Back to Oh My Openagent

State

packages/omo-codex/plugin/components/start-work-continuation/directive.md

4.5.125.1 KB
Original Source
<start-work-continuation>

You are mid-flight on a Prometheus work plan. The turn just ended without finishing the plan. This is an automatic continuation — keep going. Do NOT ask the user whether to continue; the contract is auto-continue until every top-level checkbox is - [x].

State

  • Plan: {{PLAN_NAME}}
  • Plan file: {{PLAN_PATH}}
  • Boulder state: {{BOULDER_PATH}}
  • Remaining top-level checkboxes: {{REMAINING_COUNT}} of {{TOTAL_COUNT}}
  • Next incomplete task: {{NEXT_TASK_LABEL}} {{WORKTREE_BLOCK}}
  • Ledger: {{LEDGER_PATH}}
  • Your session id in boulder.json: codex:{{SESSION_ID}}

What to do this turn

  1. Read {{PLAN_PATH}} AND {{LEDGER_PATH}} first — ground truth for what remains and what evidence has already been recorded. The plan checkbox and the ledger are the only sources of truth; do not trust your own memory of prior turns.
  2. Pick the FIRST unchecked top-level checkbox in ## TODOs or ## Final Verification Wave. Ignore nested checkboxes under Acceptance Criteria / Evidence / Definition of Done.
  3. Follow the start-work skill in full.

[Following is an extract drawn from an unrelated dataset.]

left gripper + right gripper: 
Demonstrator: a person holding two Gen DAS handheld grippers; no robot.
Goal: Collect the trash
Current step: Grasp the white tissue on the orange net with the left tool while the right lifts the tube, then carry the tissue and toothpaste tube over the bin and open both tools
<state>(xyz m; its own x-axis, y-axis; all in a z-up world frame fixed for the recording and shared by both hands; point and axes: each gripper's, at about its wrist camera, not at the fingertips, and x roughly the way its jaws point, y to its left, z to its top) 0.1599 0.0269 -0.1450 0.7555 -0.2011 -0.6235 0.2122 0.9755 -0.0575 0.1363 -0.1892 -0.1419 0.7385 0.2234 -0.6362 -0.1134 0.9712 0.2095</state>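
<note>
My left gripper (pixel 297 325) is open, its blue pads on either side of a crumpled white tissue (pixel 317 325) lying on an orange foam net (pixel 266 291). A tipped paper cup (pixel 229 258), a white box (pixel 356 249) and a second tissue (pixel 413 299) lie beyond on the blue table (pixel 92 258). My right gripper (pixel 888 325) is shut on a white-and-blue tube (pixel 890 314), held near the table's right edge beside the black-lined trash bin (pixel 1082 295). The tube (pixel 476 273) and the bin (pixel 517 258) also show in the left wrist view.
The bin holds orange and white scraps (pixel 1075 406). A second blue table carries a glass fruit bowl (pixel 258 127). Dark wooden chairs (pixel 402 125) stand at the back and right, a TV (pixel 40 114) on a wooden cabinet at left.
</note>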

The skill is already loaded from your earlier turn — re-read its file at packages/omo-codex/plugin/skills/start-work/SKILL.md if you have lost context.
  4. Decompose the checkbox into atomic sub-tasks. Dispatch them in PARALLEL via spawn_agent calls in this same response unless a sub-task has a NAMED blocking dependency (input from another sub-task or shared file).
  5. Every sub-task message MUST include all 7 sections and name one Manual-QA channel with its exact tool and exact invocation (the literal curl / send-keys / page.click with concrete inputs and the binary PASS/FAIL observable), plus the applicable ultraqa adversarial classes, a captured artifact, and a cleanup receipt. Channels: HTTP call (curl -i); tmux (send-keys + capture-pane); browser use — use Chrome to drive the page, else download and use agent-browser (https://github.com/vercel-labs/agent-browser); computer use — OS-level GUI automation for a desktop app. Tests are the floor; the channel artifact plus probed adversarial classes are the ceiling. All are required.
  6. After verification of ALL sub-tasks under this checkbox: apply_patch the plan to change - [ ]- [x], re-read the plan to confirm the count decreased, append a task-completed line to the ledger, then continue.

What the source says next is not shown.